| Information provided |
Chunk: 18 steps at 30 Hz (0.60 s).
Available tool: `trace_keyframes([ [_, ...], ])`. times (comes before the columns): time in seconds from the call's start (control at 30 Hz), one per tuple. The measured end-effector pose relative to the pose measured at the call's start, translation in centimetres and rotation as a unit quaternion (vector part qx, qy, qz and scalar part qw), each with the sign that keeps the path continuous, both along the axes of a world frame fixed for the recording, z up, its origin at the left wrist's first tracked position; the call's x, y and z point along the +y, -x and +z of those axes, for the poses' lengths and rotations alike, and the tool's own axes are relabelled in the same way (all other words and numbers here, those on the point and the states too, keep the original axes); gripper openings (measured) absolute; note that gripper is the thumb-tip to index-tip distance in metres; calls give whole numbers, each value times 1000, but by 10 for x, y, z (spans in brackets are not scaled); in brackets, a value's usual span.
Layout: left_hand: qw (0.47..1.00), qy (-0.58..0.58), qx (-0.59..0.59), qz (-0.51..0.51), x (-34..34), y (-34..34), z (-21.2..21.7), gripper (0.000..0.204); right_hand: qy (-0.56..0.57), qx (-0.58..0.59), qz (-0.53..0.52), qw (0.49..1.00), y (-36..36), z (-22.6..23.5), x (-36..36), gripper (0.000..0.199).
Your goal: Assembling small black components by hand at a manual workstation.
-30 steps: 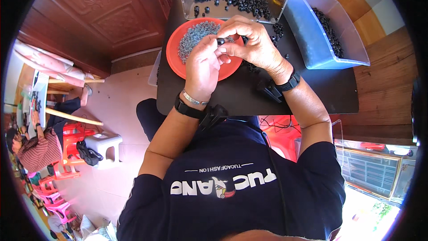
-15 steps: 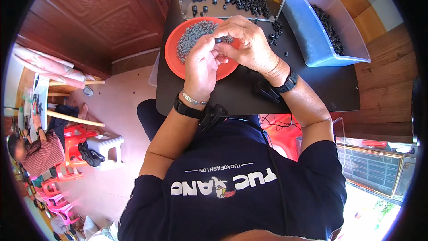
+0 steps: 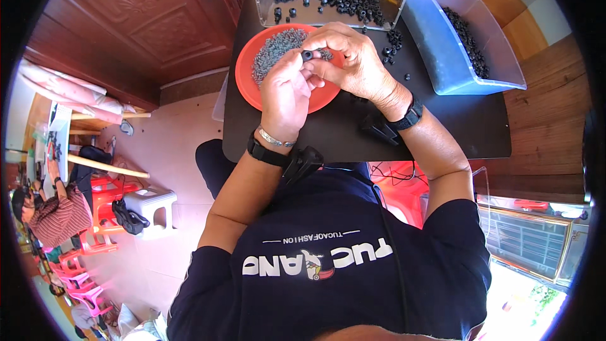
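Small black round part (image 3: 308, 55) pinched between left hand (image 3: 285, 91) and right hand (image 3: 353, 62) fingertips, above round orange plastic dish (image 3: 252, 85) of grey metal bits, black tabletop (image 3: 454, 120).

A carved wooden door (image 3: 126, 19) is filling the wall behind the work spot, and pale floor tiles (image 3: 170, 132) are catching the daylight below it. Over by the left, a white plastic stool (image 3: 151, 205) is standing beside red plastic chairs (image 3: 104, 199), with a dark bag (image 3: 126, 215) slumping between them. A person in a striped top (image 3: 60, 215) is sitting at the far left, leaning over something too small to make out. More pink and red chairs (image 3: 69, 271) are stacking up lower down. On the right, a wooden wall panel (image 3: 543, 113) is glowing warm, and a metal-framed gate (image 3: 530, 240) is showing below it.
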<state>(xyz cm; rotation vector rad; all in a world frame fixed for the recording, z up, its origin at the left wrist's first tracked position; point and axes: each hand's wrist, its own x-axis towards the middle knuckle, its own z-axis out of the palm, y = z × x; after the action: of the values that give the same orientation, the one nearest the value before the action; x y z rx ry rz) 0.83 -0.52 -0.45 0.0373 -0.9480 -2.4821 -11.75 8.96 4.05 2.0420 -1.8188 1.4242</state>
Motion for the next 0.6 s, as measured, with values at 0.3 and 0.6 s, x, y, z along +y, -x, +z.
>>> trace_keyframes([
  [0.3, 999, -17, -25, -14, 0, -1, 2, 19, 14, 48, -23, 998, 0, 0, 0, 32],
  [0.6, 999, -38, -6, -3, 0, 4, -2, 24, 19, 52, -43, 998, -1, -3, -1, 34],
])
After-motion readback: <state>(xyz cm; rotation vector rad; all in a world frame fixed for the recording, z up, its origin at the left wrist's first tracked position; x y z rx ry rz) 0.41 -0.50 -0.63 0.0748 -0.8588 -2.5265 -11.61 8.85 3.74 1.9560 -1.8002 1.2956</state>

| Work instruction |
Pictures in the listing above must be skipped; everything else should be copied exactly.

| Task answer |
Chunk: 18 steps at 30 Hz (0.60 s).
Available tool: `trace_keyframes([ [_, ...], ])`. times (comes before the columns): time in seconds from the call's start (control at 30 Hz), one per tuple. The measured end-effector pose relative to the pose measured at the call's start, translation in centimetres and rotation as a unit quaternion (vector part qx, qy, qz and scalar part qw), each with the sign that keeps the path continuous, both along the axes of a world frame fixed for the recording, z up, its origin at the left wrist's first tracked position; the call's x, y and z point along the +y, -x and +z of those axes, for the poses' lengths and rotations alike, and the tool's own axes are relabelled in the same way (all other words and numbers here, those on the point and the states too, keep the original axes); gripper openings (measured) absolute; note that gripper is the thumb-tip to index-tip distance in metres; calls give whole numbers, each value times 1000, but by 10 for x, y, z (spans in brackets are not scaled); in brackets, a value's usual span.
Layout: left_hand: qw (0.47..1.00), qy (-0.58..0.58), qx (-0.59..0.59), qz (-0.51..0.51), x (-34..34), y (-34..34), z (-21.2..21.7), gripper (0.000..0.204); right_hand: qy (-0.56..0.57), qx (-0.58..0.59), qz (-0.53..0.52), qw (0.49..1.00), y (-36..36), z (-22.6..23.5), x (-36..36), gripper (0.000..0.199).
Your goal: Assembling small black components by hand at a manual workstation.
-30 steps: 
-15 steps: 
+0 steps: 
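Small black round part (image 3: 308, 55) pinched between left hand (image 3: 285, 91) and right hand (image 3: 353, 62) fingertips, above round orange plastic dish (image 3: 252, 85) of grey metal bits, black tabletop (image 3: 454, 120).

A carved wooden door (image 3: 126, 19) is filling the wall behind the work spot, and pale floor tiles (image 3: 170, 132) are catching the daylight below it. Over by the left, a white plastic stool (image 3: 151, 205) is standing beside red plastic chairs (image 3: 104, 199), with a dark bag (image 3: 126, 215) slumping between them. A person in a striped top (image 3: 60, 215) is sitting at the far left, leaning over something too small to make out. More pink and red chairs (image 3: 69, 271) are stacking up lower down. On the right, a wooden wall panel (image 3: 543, 113) is glowing warm, and a metal-framed gate (image 3: 530, 240) is showing below it.
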<state>(xyz cm; rotation vector rad; all in a world frame fixed for the recording, z up, its origin at the left wrist's first tracked position; point and axes: each hand's wrist, its own x-axis towards the middle knuckle, its own z-axis out of the palm, y = z × x; after the action: of the values that give the same orientation, the one nearest the value before the action; x y z rx ry rz) 0.83 -0.52 -0.45 0.0373 -0.9480 -2.4821 -11.75 8.96 4.05 2.0420 -1.8188 1.4242</state>
Motion for the next 0.6 s, as measured, with values at 0.3 and 0.6 s, x, y, z along +y, -x, +z.
>>> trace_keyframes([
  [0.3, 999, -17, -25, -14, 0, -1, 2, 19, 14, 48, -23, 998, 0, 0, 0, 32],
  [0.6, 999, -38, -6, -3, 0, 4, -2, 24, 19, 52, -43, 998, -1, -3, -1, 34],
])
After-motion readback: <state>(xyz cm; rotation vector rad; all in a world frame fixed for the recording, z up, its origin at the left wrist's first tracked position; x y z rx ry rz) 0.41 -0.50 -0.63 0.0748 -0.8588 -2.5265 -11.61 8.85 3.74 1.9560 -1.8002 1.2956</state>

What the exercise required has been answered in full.